Students complain about inconvenience of professors’ leaves

Carrie Blazina

Students in Richard Stanislaw’s class on political thought were surprised last Monday when Steven Hook, chair for the department of political science, informed them that their professor is now on leave for the rest of the semester. 

“He said that [Stanislaw’s leave] was not health-related and that’s all he could say … He preemptively said ‘I can’t answer any of your questions,’” said Robbie Lierenz, sophomore political science major and member of the class.

Lierenz said other students have offered a plethora of explanations as to why Stanislaw might have left, but no one knows for sure.

“There’s been a lot of things … They’re all unfounded so I won’t give credibility to any of them,” he said.

Danielle Menegos, sophomore integrated language arts major, said she has been similarly inconvenienced for next semester because three prominent English professors, Susanna Fein, Don-John Dugas and Yoshinobu Hakutani, are going on leave.

Robert Trogdon, chair for the department of English, confirmed the impending leave of Dugas, who declined an interview for this story, Fein and Hakutani, neither of whom responded to an interview request.

Donald Hassler, former interim-chair of the English department, said Dugas is going on leave for Fall 2012 and Spring 2013 to write a book on the popularity of Shakespeare in the late-19th century Midwest. Hakutani is going on leave for Fall 2012 to write a book about haiku, and medieval scholar Fein received a grant to take Fall 2012 off to work on a book called “Blind Seeing: Late Medieval Piety in the Book of John Audelay.”

When a professor goes on leave, it can impact which classes students can take at what times, and some students said the professors who replace those on leave are less qualified. 

Robert Woods, senior English major, political science minor and member of Stanislaw’s class, said “a lot of students are upset because he’s a lot of kids’ favorite teacher.”

Woods noted that Stanislaw’s leave is problematic because the deadline for withdrawing from classes is approaching.

“We haven’t gotten our grades back from our first test, and we’re not going to get them back until after spring break, which is after the drop day,” he said. “I’m not worried about it, but if someone does bad on the test, I hope they would make an exception and allow them to drop.” 

Woods also said when Hook spoke to them he said Stanislaw’s leave was “a home issue, and that he hopes to return [in the fall].” 

Stanislaw declined a full interview because he is “not really up for interview presently and need[s] private space,” but did offer an email statement.

“It pains me to leave my students in the lurch; I deeply wish I did not need to take leave, but such is life,” he wrote. “There is nothing I care more about than my teaching, but I’m sure that my colleagues will do a great job filling in for me while I am not able to teach.”

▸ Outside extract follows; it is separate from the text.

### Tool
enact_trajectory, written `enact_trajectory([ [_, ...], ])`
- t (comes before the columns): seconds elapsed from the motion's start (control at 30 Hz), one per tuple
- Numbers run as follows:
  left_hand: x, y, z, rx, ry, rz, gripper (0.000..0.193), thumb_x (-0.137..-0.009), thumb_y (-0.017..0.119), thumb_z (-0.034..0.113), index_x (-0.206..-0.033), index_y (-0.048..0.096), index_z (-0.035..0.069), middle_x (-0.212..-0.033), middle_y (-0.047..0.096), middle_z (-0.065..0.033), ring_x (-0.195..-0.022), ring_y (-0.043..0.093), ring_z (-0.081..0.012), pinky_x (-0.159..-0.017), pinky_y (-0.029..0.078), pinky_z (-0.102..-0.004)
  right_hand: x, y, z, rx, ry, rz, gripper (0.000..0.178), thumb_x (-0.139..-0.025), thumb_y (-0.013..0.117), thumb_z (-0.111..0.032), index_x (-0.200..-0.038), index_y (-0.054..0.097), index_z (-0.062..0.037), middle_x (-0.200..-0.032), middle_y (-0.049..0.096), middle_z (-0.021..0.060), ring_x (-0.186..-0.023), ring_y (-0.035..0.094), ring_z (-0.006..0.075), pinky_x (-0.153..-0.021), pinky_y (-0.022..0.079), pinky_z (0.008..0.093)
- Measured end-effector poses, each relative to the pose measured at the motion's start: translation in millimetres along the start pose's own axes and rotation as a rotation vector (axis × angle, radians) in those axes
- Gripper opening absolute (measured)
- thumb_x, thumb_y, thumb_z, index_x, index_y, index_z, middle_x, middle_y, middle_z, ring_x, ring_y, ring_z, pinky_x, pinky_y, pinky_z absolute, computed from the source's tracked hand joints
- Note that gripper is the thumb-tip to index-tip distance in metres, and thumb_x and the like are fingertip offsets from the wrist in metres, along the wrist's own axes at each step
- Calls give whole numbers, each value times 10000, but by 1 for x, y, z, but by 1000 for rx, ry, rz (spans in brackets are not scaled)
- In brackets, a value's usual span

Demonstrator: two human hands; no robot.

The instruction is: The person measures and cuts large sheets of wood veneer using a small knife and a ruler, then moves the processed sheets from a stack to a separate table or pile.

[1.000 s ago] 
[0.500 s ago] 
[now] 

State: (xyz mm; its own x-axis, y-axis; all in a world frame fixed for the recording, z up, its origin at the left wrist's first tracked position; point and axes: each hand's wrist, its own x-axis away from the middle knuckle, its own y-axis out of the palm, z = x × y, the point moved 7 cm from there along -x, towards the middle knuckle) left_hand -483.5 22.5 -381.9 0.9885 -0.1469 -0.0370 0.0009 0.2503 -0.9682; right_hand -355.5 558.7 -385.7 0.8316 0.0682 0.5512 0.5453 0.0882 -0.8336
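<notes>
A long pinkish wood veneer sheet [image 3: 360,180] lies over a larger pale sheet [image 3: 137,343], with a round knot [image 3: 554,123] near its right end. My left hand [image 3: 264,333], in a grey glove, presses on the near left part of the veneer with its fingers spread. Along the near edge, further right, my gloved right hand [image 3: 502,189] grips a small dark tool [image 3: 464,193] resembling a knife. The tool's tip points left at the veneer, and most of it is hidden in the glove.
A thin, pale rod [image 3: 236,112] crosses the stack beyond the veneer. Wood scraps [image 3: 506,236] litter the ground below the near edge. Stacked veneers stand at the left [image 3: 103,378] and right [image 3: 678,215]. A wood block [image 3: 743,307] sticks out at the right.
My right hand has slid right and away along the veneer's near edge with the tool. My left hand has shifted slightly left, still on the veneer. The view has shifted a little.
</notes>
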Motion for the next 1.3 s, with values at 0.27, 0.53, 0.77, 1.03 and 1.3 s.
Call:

Hook maintained in a phone interview that he is not able to comment on the matter.

“It’s a personnel issue and I’m duty-bound to respect the privacy of our personnel,” he said.

How and why professors go on leave:

Going on leave is synonymous with sabbatical or Faculty Professional Improvement Leave, said Robert Trogdon, chair of the English department. Other reasons for professors to miss a semester are if they get a research grant, like Fein did.

“Students know their professor mainly from the classroom, but there’s a whole other component to a professor’s work — his or her research,” Trogdon said. “These professors go on leave usually to work on large projects full-time. They go to write books or to perform experiments or to conduct research.”

Trogdon said going on leave is something professors are eligible for every eight years, and their sabbatical has to be approved by a long line of department, college and university officials. He said President Lefton himself has to approve a professor’s application for leave.

Trogdon said professors nearly always come back from leave as better teachers.

“In the long run, it helps the university, it helps the students,” he said. “ … It reinvigorates faculty a great deal.”

Donald Hassler, former interim chair of the English department, said when professors go on leave they come back with an increased reputation and respect in the academic community.

“The value of a student education is proportionate to the reputation of the institution and the reputation of individual faculty,” he said. “ … [Professors want] to establish their reputation as scholars and as writers because that then enhances what the students can claim from their education.”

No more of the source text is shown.